France

Le hareng ça n’est pas un crustacé, c’est un poisson, et si je n’ai pas eu accès à la liste de intolérances alimentaires des époux Rugy, je sais qu’il en fait une grande consommation sur le plan rhétorique.
Quelle est l’origine de cette stratégie argumentative dite du « hareng fumé » ? On raconte qu’aux États-Unis, des prisonniers en cavale s’étaient dotés d’un stock de harengs fumés qu’ils semaient, tel le Petit Poucet, à intervalles réguliers, derrière eux. Ainsi, les chiens lancés à leurs trousses s’égaraient régulièrement, perturbés par cette odeur déroutante - ou par leur gourmandise ? difficile à dire tant qu’on ne dispose pas de la liste des intolérances alimentaires des chiens.
Cette histoire a laissé son nom à une technique bien connue des rhéteurs : « la technique du hareng fumé », ça consiste à détourner une question ou une accusation portée contre vous, en en sélectionnant délibérément l’aspect le plus anodin, le plus secondaire pour passer par dessus bord le fond de l’accusation. Vous semez ainsi tant bien que mal votre interlocuteur en essayant de l’entraîner sur des fausses pistes. C’est généralement efficace dans des formats très contraints - le temps médiatique d’une interview par exemple - quand votre interlocuteur aura peu de temps pour vous tenter de vous ramener à la question qui vous embête.

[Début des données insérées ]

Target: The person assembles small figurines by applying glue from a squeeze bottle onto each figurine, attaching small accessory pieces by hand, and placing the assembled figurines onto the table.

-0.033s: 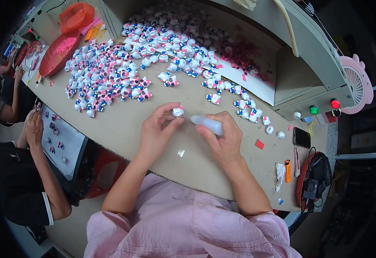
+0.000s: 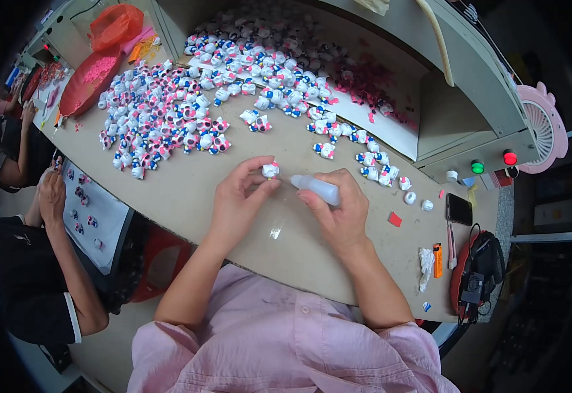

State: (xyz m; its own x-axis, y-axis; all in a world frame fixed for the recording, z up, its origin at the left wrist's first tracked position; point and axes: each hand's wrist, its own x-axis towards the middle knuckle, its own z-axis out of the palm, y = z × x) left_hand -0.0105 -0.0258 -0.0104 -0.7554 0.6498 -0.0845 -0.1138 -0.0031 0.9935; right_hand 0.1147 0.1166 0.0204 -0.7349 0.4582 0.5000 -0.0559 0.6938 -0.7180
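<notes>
Between the thumb and fingers of my left hand [image 2: 239, 196] is a small white figurine [image 2: 270, 170] with a bit of pink on it. My right hand [image 2: 346, 211] is wrapped round a translucent white squeeze bottle [image 2: 322, 190]. Its narrow tip points left at the figurine, close beside it; I cannot tell whether they touch. Beyond my hands lies a pair of loose figurines [image 2: 256, 121] in white, blue and pink. A wide heap of similar figurines [image 2: 161, 111] spreads over the table at the far left.
More figurines [image 2: 266, 65] fill the booth [image 2: 430, 124] behind. At right are a red square [image 2: 395, 219], a phone [image 2: 459, 209], an orange lighter [image 2: 438, 261], a black-and-red pouch [image 2: 485, 265] and a pink fan [image 2: 538, 128]. A red bowl [image 2: 70, 98] stands far left, near a co-worker's arm [image 2: 70, 262].
</notes>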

Non, M. Rugy n’est pas, comme il feint de le croire, attaqué sur ses goûts culinaires et régimes alimentaires. Qu’il se fût agit de tartines sans gluten n’aurait pas changé grand chose. Certes, les intimes à qui il offrait ces dispendieux repas auraient peut-être trouvé cela un peu fadasse, et l’on n’aurait pas raffolé de ces dîners aux frais de la princesse.

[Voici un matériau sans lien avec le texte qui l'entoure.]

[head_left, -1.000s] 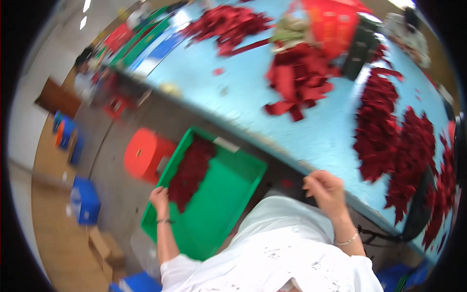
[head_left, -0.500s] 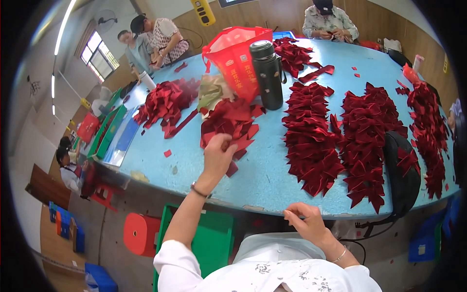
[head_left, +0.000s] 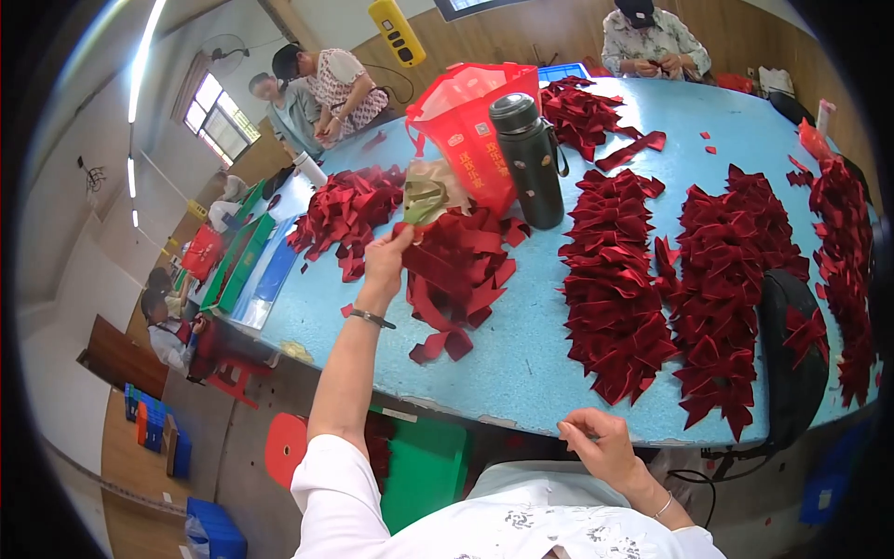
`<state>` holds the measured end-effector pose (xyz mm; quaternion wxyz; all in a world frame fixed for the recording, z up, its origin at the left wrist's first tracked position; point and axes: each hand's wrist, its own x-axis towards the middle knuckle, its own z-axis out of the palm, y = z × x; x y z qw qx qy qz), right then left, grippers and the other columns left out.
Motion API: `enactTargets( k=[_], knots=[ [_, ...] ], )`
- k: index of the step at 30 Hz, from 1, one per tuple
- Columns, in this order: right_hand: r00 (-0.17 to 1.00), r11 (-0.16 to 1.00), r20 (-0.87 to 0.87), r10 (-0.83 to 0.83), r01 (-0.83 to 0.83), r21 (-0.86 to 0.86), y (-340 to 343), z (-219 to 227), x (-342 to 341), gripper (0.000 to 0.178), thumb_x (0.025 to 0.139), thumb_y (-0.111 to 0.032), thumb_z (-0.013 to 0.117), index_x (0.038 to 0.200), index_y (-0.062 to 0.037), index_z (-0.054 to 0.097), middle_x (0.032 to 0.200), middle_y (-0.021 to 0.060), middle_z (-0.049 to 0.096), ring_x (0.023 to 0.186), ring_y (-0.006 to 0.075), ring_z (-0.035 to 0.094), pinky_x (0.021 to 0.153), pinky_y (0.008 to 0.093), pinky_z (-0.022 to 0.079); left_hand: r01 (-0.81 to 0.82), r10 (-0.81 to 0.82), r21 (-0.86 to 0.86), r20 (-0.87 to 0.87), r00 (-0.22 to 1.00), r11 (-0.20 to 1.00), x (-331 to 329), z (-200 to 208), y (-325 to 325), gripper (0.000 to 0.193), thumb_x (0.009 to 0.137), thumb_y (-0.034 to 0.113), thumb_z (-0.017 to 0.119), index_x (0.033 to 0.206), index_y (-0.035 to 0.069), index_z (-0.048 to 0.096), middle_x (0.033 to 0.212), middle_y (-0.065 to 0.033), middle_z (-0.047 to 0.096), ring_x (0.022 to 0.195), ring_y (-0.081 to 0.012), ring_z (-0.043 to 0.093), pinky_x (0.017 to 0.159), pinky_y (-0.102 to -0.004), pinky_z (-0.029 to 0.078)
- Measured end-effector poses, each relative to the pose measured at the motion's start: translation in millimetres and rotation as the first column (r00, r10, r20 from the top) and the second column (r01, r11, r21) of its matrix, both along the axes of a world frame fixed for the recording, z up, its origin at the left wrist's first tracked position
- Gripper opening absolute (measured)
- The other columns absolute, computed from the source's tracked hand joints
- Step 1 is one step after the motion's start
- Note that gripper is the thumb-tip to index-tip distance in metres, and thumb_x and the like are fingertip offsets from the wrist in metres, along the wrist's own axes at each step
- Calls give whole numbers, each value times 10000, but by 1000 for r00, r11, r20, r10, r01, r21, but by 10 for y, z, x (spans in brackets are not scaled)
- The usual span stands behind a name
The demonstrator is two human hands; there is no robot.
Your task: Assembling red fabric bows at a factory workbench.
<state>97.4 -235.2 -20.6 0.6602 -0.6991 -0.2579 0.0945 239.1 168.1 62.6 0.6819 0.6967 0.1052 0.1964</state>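
Observation:
My left hand (head_left: 384,267) reaches over the table with its fingers pinched on a dark red velvet ribbon piece (head_left: 403,230). It is at the left side of a loose heap of red ribbon pieces (head_left: 461,265). Close to the table's front edge, my right hand (head_left: 601,452) hovers with fingers curled and thumb drawn in; what they hold, if anything, is hidden. Long rows of dark red ribbon bows (head_left: 615,289) lie to the right of the heap. A second row of bows (head_left: 722,307) is beside it.
Behind the heap stand a dark green flask (head_left: 531,168) and a red bag (head_left: 466,130). Another ribbon pile (head_left: 349,210) lies left. A black bag (head_left: 792,363) hangs at the right table edge. Below are a green crate (head_left: 428,466) and a red stool (head_left: 284,449). Co-workers work across the table.
My left hand has moved up to the heap's left side, with a ribbon piece now at its fingertips. Some heap pieces have shifted. My right hand keeps its pose; the whole view has shifted slightly.

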Motion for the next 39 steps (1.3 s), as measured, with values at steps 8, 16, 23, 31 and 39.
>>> enactTargets(
  k=[8, 16, 23, 31, 39],
  knots=[
    [997, 1000, 76, 7, -7, 5, 130, 139, 47, 70, 853, -28, 618, 835, 39, 612, 667, 69, 638, 546, 94, 598, 474, 202, 457, 7, 22, -141, 205, 978, 990, -276, 905, -248, 137, 916, 138, 580, 934, 18, 646, 810, -59, 670, 612, -107, 574, 605, -256, 487],
    [859, 925, 373, -350, 254, 282, 677, 843, 250, 96, 856, -28, 618, 925, 31, 586, 721, 59, 639, 663, 107, 619, 582, 221, 479, 386, -378, 298, -87, 922, 873, -1152, 1127, -1223, 185, 898, 175, 597, 821, 24, 672, 708, -24, 653, 545, -45, 521, 504, -206, 417],
    [941, 966, 325, 92, -163, 199, 1179, 660, 339, 143, 877, -103, 600, 974, 1, 611, 651, 35, 608, 620, 139, 585, 611, 297, 484, 581, -577, 132, -71, 813, 803, -1685, 1075, -1509, 161, 893, 158, 601, 865, 20, 678, 702, -11, 637, 606, -33, 537, 514, -207, 439],
    [961, 989, 262, 87, -114, 89, 1320, 329, 403, 281, 979, -202, 468, 864, 6, 619, 495, -12, 454, 469, 80, 443, 462, 243, 362, -50, 51, -13, 395, 917, 999, -2183, 1916, -632, 220, 909, 235, 607, 891, 16, 611, 707, -3, 596, 549, -29, 511, 515, -150, 415],
    [920, 926, -115, 376, -368, 83, 673, 410, 72, 241, 960, -189, 505, 900, 5, 634, 512, -32, 403, 485, 66, 409, 461, 223, 333, -113, 173, -153, 475, 863, 982, -2364, 1561, 198, 249, 938, 259, 560, 794, 57, 569, 584, 37, 470, 454, -17, 306, 419, -198, 236]
  ],
)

Autrement dit, qu’est-ce qui est en jeu ici ? L’ostentation bien sûr, qui est un des symptômes les plus criants de l’attachement de cette caste à ces privilèges qui la distinguent de la plèbe ; mais c’est surtout la corruption : on apprend par Mediapart que des lobbyistes, des journalistes comme M. Apathie, se rendaient officieusement à ces dîners. Et ce n’était pas pour échanger sur leurs régimes alimentaires.

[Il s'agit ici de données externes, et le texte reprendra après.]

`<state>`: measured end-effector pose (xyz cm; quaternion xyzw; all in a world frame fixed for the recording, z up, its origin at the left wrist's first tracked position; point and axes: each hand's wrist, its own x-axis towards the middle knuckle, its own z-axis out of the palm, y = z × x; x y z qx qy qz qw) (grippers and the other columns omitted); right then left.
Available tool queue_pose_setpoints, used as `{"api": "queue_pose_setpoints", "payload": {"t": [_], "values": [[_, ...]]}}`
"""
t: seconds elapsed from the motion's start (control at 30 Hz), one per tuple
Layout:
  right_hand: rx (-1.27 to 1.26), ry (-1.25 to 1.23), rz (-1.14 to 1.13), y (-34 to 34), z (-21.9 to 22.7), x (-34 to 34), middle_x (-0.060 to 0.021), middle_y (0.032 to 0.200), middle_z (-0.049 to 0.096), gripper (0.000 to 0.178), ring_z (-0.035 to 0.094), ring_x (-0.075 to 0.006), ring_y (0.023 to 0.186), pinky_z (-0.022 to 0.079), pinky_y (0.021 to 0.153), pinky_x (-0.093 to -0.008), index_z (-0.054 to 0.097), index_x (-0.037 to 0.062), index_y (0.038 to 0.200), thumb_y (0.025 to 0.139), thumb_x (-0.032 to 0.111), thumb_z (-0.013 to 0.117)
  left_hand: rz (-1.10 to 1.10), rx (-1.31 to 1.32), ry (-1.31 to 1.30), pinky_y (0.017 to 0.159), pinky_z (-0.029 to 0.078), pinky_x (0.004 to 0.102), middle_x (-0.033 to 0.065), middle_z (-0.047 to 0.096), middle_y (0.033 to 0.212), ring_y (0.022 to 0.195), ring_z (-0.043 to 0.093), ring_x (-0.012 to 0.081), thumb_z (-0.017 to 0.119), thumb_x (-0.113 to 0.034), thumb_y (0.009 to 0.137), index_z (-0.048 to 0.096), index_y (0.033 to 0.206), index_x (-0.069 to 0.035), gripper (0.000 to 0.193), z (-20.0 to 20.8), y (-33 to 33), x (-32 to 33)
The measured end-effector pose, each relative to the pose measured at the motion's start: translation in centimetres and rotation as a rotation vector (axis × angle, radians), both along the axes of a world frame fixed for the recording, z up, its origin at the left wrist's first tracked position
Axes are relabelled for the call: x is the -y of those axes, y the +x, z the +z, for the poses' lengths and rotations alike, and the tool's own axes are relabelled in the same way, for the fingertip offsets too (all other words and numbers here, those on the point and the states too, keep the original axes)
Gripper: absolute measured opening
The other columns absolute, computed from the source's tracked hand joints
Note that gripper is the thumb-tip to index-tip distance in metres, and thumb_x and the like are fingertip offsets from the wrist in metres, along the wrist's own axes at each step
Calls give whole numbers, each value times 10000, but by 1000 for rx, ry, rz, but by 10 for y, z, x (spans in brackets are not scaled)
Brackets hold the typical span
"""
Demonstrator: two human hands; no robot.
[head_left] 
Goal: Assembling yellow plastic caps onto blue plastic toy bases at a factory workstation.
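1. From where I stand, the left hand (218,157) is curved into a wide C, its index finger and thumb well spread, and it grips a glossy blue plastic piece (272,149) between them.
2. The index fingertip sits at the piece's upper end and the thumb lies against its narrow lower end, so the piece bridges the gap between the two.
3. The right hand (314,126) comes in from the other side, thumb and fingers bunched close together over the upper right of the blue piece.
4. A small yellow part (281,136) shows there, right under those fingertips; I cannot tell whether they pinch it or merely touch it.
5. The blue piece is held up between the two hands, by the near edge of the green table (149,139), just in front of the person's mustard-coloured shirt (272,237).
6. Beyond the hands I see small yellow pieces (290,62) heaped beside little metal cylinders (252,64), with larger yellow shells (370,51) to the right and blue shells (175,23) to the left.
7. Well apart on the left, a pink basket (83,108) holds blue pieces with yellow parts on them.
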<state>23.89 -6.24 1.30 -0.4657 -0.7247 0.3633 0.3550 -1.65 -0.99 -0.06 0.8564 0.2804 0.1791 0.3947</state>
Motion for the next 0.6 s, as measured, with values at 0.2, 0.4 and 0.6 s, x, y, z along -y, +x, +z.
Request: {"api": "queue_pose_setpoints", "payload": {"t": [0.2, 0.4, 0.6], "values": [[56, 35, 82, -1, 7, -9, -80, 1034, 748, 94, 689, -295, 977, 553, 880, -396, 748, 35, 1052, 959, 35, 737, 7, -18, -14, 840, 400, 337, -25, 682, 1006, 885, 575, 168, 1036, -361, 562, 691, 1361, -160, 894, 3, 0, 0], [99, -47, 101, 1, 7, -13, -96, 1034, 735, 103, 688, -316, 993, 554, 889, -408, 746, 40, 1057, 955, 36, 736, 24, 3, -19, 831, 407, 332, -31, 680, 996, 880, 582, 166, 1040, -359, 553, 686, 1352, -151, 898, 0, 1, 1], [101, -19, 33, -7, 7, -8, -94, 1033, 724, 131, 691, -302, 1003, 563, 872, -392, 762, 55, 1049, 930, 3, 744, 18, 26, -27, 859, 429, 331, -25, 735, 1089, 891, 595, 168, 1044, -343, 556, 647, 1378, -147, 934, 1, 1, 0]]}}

L’oligarchie passe le plus clair de son temps à organiser ses réseaux, et à les entretenir. Pots de vins, repas luxueux, rencontre plus ou moins formelles font partie du quotidien de ces intrigants, corrupteurs et corrompus. Juan Branco en a donné un témoignage convaincant et documenté dans son ouvrage Crépuscule, où cette phrase me semble illustrer parfaitement la situation : « Ils ne sont pas corrompus, ils sont la corruption. » D’où l’incapacité structurelle de Rugy à voir le problème - tout comme Fillon avait toutes les difficultés à comprendre ce dont on l’accusait, et se payait le luxe de juger « misogyne » la mise en cause de sa femme qu’il employait fictivement - ces pratiques sont constitutives du sytème, elles sont la manière d’être de ces gens-là.
Alors, quand on ne peut plus répondre de ses actes, parce qu’ils ne sont même plus perçus comme le fruit d’une tricherie individuelle, mais comme les gestes habituels de sa caste, il ne reste qu’à discuter des intolérances alimentaires.